2022.11.14

活動開始から5年で地域の誇りに。 注目される女子野球のパイオニア。東近江バイオレッツ

女子硬式野球のパイオニア

「もちろん、まだ満足はしていません」と前置きした上で、東近江バイオレッツの上田玲総監督はニッコリと笑ってこう続けた。
「全国初の地域密着型クラブとして活動を初めて5年目ですが、私が想像していた以上に良い環境が整っています。女子硬式野球チームの一つのモデルケースを作れているのではないでしょうか」

発足にあたって、上田総監督が求めた条件は主に3つ。毎日野球ができる場所があること、選手たちの雇用先があること、そして選手たちの住まいがあること。
この条件を満たす地域として東近江市が候補に挙がった。地元出身の4番打者・中嶋優菜の父親らを中心に続々と協力者が集まり、2018年4月にチーム活動が始まった。

当初5名だった選手も年々増加し、現在は24名が所属。空き家を改装したシェアハウスなどで暮らし、午前中に練習し午後から地元企業などで働くなど理想的な環境が築かれている。母体企業に左右されがちな実業団チームではなく、次代の女子硬式野球チームとして今や全国から視察者が訪れる。いわゆる〝パイオニア〞である。


日本一で東近江を元気に!


そんな東近江バイオレッツが今季(2022年度)は関西女王に輝いた。
だが、8月の全日本クラブ選手権では2回戦敗退に終わった。
近江八幡市出身のキャプテン木瀬悠里は
「悔しい。

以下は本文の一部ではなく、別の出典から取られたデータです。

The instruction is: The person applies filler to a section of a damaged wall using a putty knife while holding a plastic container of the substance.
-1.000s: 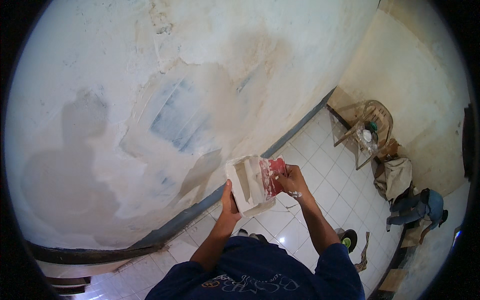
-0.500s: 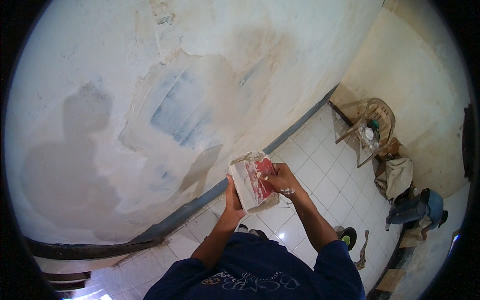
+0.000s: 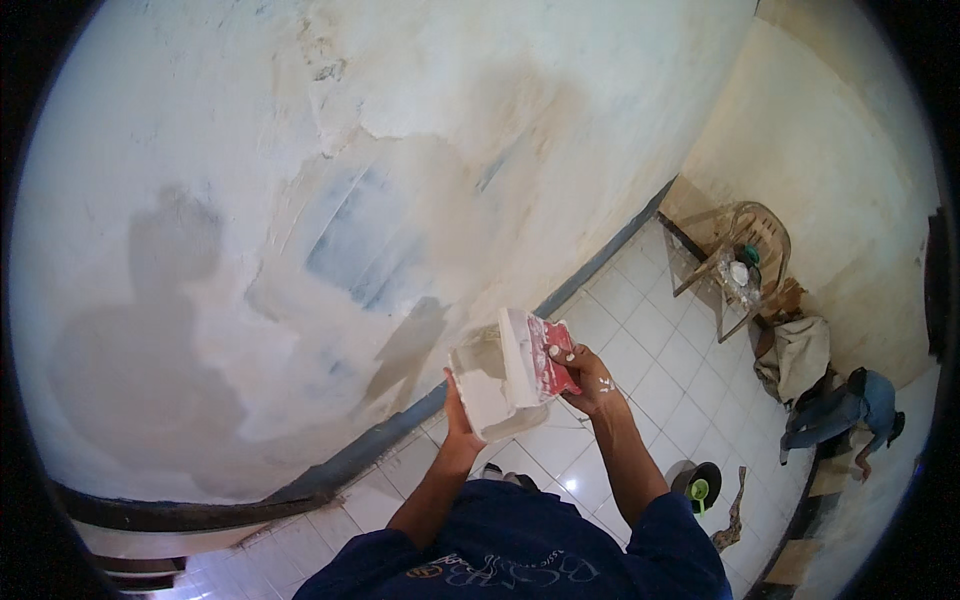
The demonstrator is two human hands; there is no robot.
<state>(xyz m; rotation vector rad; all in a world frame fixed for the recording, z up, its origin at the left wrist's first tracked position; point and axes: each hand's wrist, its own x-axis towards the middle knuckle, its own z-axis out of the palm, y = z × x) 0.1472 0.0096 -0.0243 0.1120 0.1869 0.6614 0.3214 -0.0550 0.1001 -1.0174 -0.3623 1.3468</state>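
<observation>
Just below the frame's centre, my left hand (image 3: 463, 432) has its fingers wrapped round a pale tub (image 3: 513, 424) of paste (image 3: 485, 395). Just right, my right hand (image 3: 597, 388) grips a red spreader (image 3: 553, 372), its paste-coated blade at the tub's right side. Patchy wall (image 3: 370, 220) fills the upper left.

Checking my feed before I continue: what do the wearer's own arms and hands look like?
The left hand and right hand are gloveless; the right shows whitish smears near the wrist. The forearms are bare below short, dark blue sleeves.
</observation>
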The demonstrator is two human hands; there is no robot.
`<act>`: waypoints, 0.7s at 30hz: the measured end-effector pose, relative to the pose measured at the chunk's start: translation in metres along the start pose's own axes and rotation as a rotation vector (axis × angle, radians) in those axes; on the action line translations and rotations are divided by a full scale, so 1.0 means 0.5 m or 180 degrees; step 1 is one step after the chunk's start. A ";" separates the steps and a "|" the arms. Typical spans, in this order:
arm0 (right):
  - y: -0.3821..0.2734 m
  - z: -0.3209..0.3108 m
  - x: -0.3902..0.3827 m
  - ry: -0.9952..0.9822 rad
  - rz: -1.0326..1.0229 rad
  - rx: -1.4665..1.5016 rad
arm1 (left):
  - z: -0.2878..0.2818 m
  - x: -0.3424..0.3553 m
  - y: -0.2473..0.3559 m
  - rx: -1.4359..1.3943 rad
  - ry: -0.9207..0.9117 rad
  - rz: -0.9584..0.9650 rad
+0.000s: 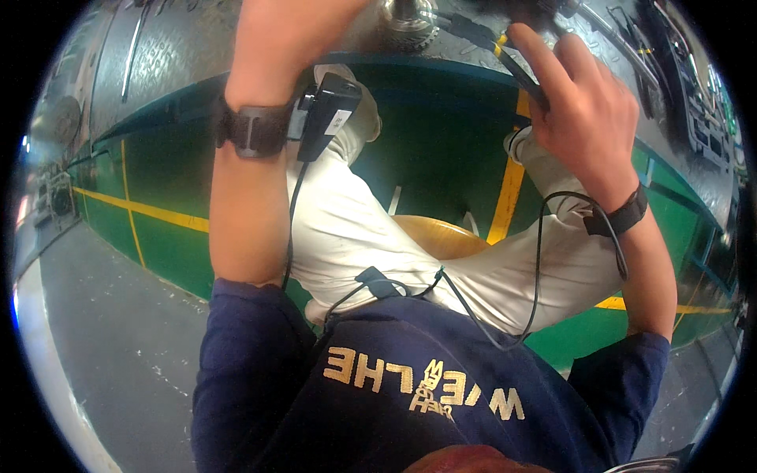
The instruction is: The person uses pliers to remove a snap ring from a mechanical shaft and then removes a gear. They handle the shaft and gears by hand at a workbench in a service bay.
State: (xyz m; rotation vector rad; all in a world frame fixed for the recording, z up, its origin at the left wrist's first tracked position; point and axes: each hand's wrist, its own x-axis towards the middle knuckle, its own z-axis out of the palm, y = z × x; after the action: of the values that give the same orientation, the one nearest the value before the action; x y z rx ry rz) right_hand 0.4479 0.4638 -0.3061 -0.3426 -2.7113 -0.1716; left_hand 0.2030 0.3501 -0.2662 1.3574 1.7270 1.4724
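Diamond-plate worktop (189,55) gleams up top, and the right hand (590,102) has a dark-handled tool (522,72) wrapped in its fingers, near a toothed metal fitting (406,33)! Left hand (303,20) crosses the upper edge, grip impossible to tell; green floor (430,158) below, yellow-striped.

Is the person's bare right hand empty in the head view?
No, the right hand has its fingers around the black handle of a slim tool with a yellow band.
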 end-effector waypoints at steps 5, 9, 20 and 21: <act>-0.008 0.004 -0.012 0.0289 0.0041 -0.0507 | 0.007 0.003 -0.002 -0.0084 0.0016 -0.0155; -0.018 -0.012 -0.002 0.0060 0.0608 0.0716 | -0.009 -0.001 -0.001 -0.0216 -0.0150 -0.0319; 0.048 -0.042 0.088 0.0570 0.3068 0.6805 | 0.089 -0.077 0.115 0.0513 0.0555 0.1385; 0.055 -0.044 0.094 0.0720 0.2954 0.7130 | 0.124 -0.089 0.124 0.0684 -0.0059 0.1554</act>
State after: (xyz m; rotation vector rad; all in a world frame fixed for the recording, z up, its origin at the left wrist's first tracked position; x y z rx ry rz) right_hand 0.4213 0.4965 -0.2653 -0.5654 -0.8768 2.3496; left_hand 0.2953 0.3327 -0.2370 2.0089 1.6513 1.5382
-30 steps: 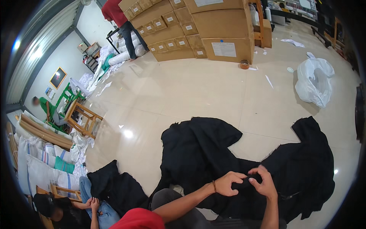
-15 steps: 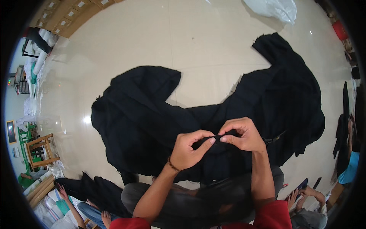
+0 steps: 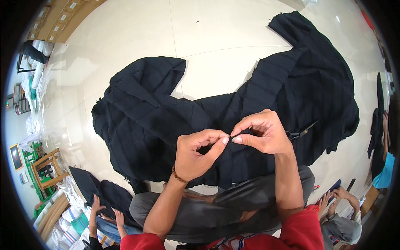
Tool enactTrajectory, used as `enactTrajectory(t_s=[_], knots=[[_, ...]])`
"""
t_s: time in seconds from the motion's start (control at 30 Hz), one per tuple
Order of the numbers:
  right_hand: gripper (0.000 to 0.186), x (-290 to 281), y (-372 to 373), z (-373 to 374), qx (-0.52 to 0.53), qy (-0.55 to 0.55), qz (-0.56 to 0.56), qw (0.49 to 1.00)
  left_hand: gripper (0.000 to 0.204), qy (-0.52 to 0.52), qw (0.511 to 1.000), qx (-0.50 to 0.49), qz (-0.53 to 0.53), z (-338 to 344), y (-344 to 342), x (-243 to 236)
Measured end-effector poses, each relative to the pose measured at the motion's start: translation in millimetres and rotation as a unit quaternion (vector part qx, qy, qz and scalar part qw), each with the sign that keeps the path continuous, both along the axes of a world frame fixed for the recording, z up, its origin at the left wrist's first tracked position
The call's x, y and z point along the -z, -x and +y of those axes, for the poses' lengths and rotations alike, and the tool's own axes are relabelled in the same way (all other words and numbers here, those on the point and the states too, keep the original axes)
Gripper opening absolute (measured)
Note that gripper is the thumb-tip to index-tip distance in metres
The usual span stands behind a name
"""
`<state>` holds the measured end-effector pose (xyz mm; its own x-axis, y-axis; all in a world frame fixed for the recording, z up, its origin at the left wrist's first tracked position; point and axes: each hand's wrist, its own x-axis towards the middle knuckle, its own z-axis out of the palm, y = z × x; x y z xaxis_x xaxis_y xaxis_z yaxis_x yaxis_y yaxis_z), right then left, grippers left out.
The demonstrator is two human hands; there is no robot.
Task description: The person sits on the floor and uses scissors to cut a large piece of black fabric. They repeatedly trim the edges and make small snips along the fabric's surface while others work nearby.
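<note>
A large black cloth (image 3: 154,96) with pleat-like bands and frayed edges lies spread over the floor and reaches my crossed legs. Above its middle, my left hand (image 3: 199,152) is closed in a pinch, thumb against index finger. My right hand (image 3: 263,135) pinches in the same way just beside it, and the fingertips of both nearly meet. Whatever sits between the fingertips is too small and dark against the cloth to make out. Right of my right wrist, a pair of black scissors (image 3: 306,131) rests on the cloth, its handles partly hidden by that wrist.
Pale floor tiles (image 3: 216,33) surround the cloth. At lower left a co-worker's hands (image 3: 98,204) rest on another dark cloth (image 3: 110,193); another co-worker's hands (image 3: 341,193) are at lower right. Cardboard boxes (image 3: 56,25) stand far left, a wooden frame (image 3: 46,168) nearer.
The view has shifted, so the cloth's far end sits higher in the picture. Both hands keep their pinch close together. More of the scissors shows now. The lower-left co-worker's hands have moved.
</note>
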<state>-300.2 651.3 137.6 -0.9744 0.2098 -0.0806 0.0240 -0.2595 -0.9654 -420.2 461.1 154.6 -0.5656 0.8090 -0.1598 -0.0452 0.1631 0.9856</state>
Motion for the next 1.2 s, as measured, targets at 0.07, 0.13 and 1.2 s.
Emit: enactTrajectory(t_s=[0.07, 0.13, 1.2], knots=[[0.012, 1, 0, -3, 0.013, 0.005, 0.024, 1.0, 0.012, 0.015, 1.0, 0.012, -0.007, -1, 1, -4], [0.012, 2, 0, -3, 0.009, 0.018, 0.02, 1.0, 0.013, -0.006, 1.0, 0.004, 0.008, 0, 0, -3], [0.02, 16, 0, -4, -0.035, 0.089, 0.003, 0.995, 0.008, -0.01, 0.978, 0.059, 0.198, 2, 6, -7]])
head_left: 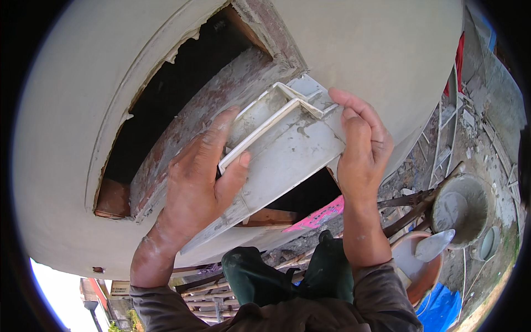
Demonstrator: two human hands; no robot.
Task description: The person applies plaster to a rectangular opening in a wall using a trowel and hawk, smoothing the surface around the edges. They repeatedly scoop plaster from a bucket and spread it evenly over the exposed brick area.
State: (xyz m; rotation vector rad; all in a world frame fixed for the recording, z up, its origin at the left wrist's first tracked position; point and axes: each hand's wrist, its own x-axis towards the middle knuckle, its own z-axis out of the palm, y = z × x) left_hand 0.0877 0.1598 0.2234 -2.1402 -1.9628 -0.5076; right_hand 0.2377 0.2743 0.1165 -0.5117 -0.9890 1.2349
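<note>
Both my hands are on a white, long, flat board [298, 145] with a raised, frame-like white bar along its upper side, smeared with grey plaster. My left hand [193, 177] is closed around the lower-left part of the raised bar, thumb in front and fingers behind. At the other end, my right hand [362, 138] pinches the board's upper right corner between thumb and fingers. The board is tilted and lies across the lower sill [213, 91] of an opening [166, 94] in the smooth, pale plastered wall [376, 39]. The opening's edges are rough.
Below right stand a mortar-caked bucket [489, 202] and an orange basin [436, 279] with a whitish, pointed tool [435, 245] across it. A ladder [445, 127] leans farther back among rubble. Poles [204, 299] lie beneath my knees. A second dark opening [301, 193] shows under the board.
</note>
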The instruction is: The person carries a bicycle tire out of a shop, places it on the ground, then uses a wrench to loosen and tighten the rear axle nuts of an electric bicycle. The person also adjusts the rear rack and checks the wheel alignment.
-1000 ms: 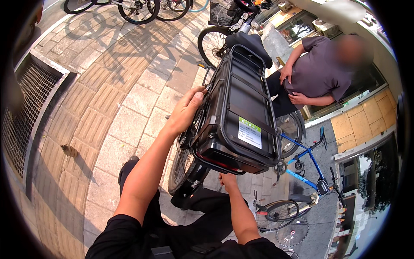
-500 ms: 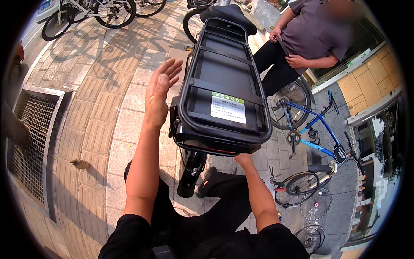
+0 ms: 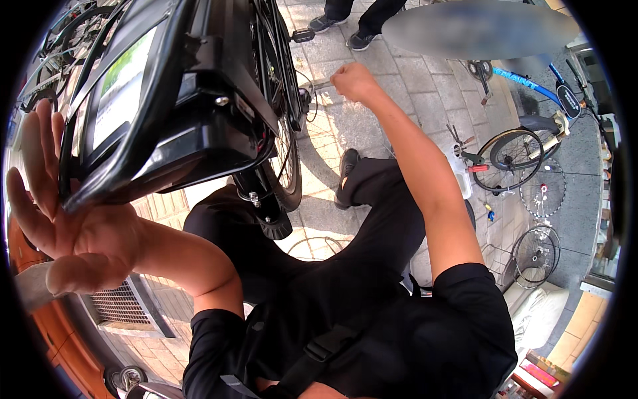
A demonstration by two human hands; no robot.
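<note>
A black electric bicycle leans to the left in front of me, its black tubular rear rack [image 3: 149,123] close to the camera. Held within the rack is a black battery case [image 3: 199,130] with a white and green label [image 3: 123,86] on top. My left hand [image 3: 100,236] is open, palm up and fingers spread, at the rack's rear corner and seemingly against its tube. My right hand [image 3: 355,82] is closed, raised to the right of the rear wheel [image 3: 290,176] and apart from the bicycle. Whatever its fingers may hold is hidden.
At the right, a blue bicycle frame [image 3: 525,81] and loose wheels [image 3: 537,256] lie on the paving. A person's shoes [image 3: 362,41] stand beyond my right hand. Parked bicycles [image 3: 66,46] crowd the far left, above a metal floor grate [image 3: 119,302] and an orange vehicle [image 3: 66,339].
The rack now looms nearer, further left and more tilted. My left hand has come under its rear corner. My right hand has left the rack's underside and moved out to the right.
</note>
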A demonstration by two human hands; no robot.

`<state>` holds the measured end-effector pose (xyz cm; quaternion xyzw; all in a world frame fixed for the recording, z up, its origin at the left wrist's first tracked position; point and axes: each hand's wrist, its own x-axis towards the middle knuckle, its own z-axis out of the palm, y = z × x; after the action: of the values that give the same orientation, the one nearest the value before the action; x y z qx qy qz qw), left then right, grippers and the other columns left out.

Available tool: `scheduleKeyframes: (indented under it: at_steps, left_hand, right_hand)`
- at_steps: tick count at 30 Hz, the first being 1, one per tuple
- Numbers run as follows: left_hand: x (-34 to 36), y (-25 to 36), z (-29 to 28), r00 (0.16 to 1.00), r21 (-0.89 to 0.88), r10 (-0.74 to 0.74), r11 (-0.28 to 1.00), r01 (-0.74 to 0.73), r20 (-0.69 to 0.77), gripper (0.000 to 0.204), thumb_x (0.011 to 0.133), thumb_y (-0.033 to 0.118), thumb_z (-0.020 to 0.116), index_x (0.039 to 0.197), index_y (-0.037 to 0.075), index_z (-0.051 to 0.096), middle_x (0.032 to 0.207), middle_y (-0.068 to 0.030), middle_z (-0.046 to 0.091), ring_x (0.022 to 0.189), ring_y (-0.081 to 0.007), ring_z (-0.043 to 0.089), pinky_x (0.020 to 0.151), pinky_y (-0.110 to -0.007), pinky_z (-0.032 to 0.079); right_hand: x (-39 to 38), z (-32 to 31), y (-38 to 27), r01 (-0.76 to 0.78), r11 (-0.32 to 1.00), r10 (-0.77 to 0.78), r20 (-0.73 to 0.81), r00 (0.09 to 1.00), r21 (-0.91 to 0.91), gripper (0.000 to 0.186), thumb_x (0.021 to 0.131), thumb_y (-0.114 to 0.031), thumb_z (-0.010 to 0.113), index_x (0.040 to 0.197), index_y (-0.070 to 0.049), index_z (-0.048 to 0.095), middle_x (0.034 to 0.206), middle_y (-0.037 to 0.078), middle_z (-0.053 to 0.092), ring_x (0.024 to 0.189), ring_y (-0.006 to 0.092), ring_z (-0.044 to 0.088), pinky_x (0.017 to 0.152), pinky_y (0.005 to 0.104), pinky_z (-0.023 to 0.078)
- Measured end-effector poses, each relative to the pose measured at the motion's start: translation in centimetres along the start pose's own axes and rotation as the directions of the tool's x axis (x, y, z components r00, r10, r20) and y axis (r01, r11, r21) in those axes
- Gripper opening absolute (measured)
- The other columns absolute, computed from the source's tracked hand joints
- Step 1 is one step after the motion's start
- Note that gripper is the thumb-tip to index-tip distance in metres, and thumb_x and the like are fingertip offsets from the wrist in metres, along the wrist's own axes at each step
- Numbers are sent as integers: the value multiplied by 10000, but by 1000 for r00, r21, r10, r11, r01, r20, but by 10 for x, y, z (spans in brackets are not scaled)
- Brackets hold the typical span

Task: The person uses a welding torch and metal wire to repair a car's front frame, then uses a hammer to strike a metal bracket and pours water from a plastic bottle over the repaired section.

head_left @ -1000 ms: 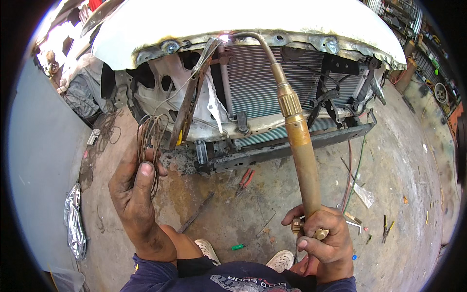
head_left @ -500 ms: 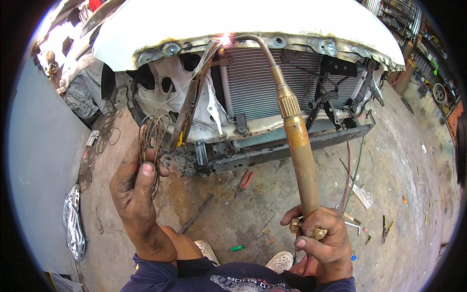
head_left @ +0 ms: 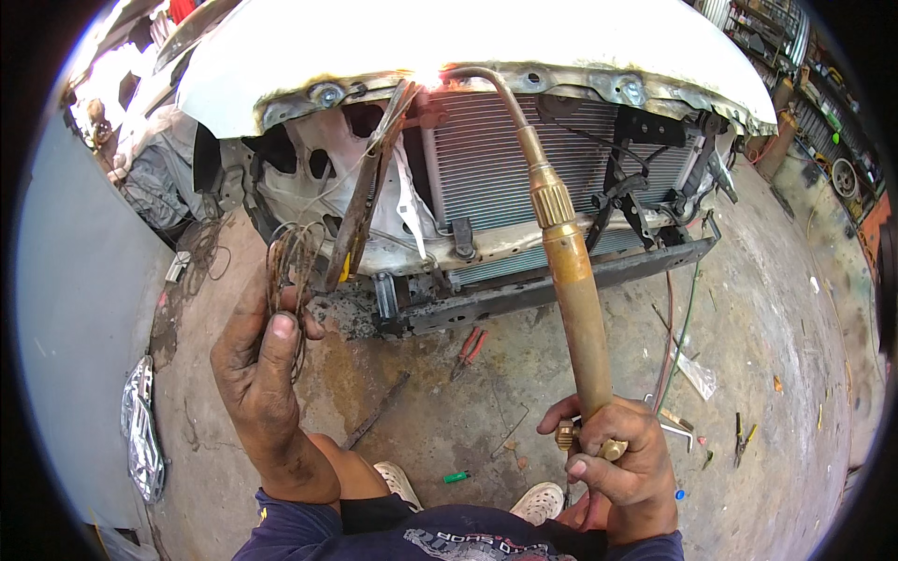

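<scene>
My right hand (head_left: 622, 458) is wrapped round the valve end of a brass welding torch (head_left: 578, 318). Its bent tip points left at the front edge of a white car hood (head_left: 468, 28), where a bright glow (head_left: 430, 79) covers the metal. On the left, a coil of thin rusty wire (head_left: 297, 257) is pinched between the thumb and fingers of my left hand (head_left: 267, 374). One strand of it runs up toward the glow. Beside that strand a long rusty tool (head_left: 360, 210) with a yellow patch slants down from the hood edge; glare hides how it is attached.
Behind the torch are the car's radiator (head_left: 524, 159) and a black lower bar (head_left: 552, 285). Red-handled pliers (head_left: 470, 352), a metal bar (head_left: 376, 409) and a green lighter (head_left: 456, 477) lie on the concrete floor. Hoses (head_left: 675, 346) trail at right; a headlight (head_left: 143, 428) lies at left.
The torch tip has shifted slightly left along the hood edge. The glow there has grown wider and brighter. My left hand and the wire coil have barely moved.
</scene>
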<state>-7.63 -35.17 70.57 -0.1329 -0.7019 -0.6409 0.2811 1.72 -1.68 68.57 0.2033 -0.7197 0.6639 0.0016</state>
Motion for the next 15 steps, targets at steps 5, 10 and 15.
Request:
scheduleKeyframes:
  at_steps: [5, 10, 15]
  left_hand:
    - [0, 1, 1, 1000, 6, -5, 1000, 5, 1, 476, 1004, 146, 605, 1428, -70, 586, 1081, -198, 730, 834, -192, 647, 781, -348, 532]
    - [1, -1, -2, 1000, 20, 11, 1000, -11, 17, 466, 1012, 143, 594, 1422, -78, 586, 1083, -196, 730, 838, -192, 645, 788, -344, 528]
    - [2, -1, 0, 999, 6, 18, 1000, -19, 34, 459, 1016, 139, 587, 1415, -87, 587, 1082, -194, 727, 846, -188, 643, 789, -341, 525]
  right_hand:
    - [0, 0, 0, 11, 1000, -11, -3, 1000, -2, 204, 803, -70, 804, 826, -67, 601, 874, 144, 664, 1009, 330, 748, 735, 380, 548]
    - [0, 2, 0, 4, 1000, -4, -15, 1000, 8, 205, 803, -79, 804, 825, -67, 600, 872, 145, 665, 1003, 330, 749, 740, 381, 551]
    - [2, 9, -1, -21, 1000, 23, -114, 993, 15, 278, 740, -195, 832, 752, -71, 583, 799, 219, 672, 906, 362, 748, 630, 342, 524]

関西大会で私たちが倒した阪神タイガースWomenが日本一になったので余計に悔しい」と話す。

立ち上げメンバーで主砲の中嶋優菜は
「5人の頃から活動してきて、日本一になれるチャンスを逃した。
4番打者として勝利に導けなかったことが悔しい。10月の全日本選手権では絶対に優勝したい」
と言葉に気持ちを込めた。

10月に愛媛で開催される全日本選手権は、高校・大学・社会人の強豪が集い、真の日本一を決める大会。
この大舞台に東近江バイオレッツは協会推薦枠で出場する。
日本代表の横山彩実は「今年最後のビッグタイトルですし、いつも支えてくださっている皆さんに良い報告ができるようにみんなで戦いたい」と意気込む。

また、選手と主務を兼任する坂原朱音は
「普段の仕事だけではなく、ピンクリボン運動の啓発や飲食店のデリバリーをお手伝いするなど地域の皆さんと一緒に私たちは成長してきました。
恩返しではないですが、優勝を持ち帰って一緒に喜びたいです」と上を見る。

全日本選手権は10月9日から始まり、初日に2試合という山場を迎える。
だが、今季から指揮官に就任した元女子プロ野球選手の中村茜監督は目の前の一戦が大事だと話す。
「力を出し惜しみせず、一戦一戦を全力で挑むことでチームが一つになる。その先にしか優勝はない」。
勝負の秋。
市の花「ムラサキ」をチーム名に冠した東近江バイオレッツは、地域一丸で季節外れの大輪を咲かせるつもりだ。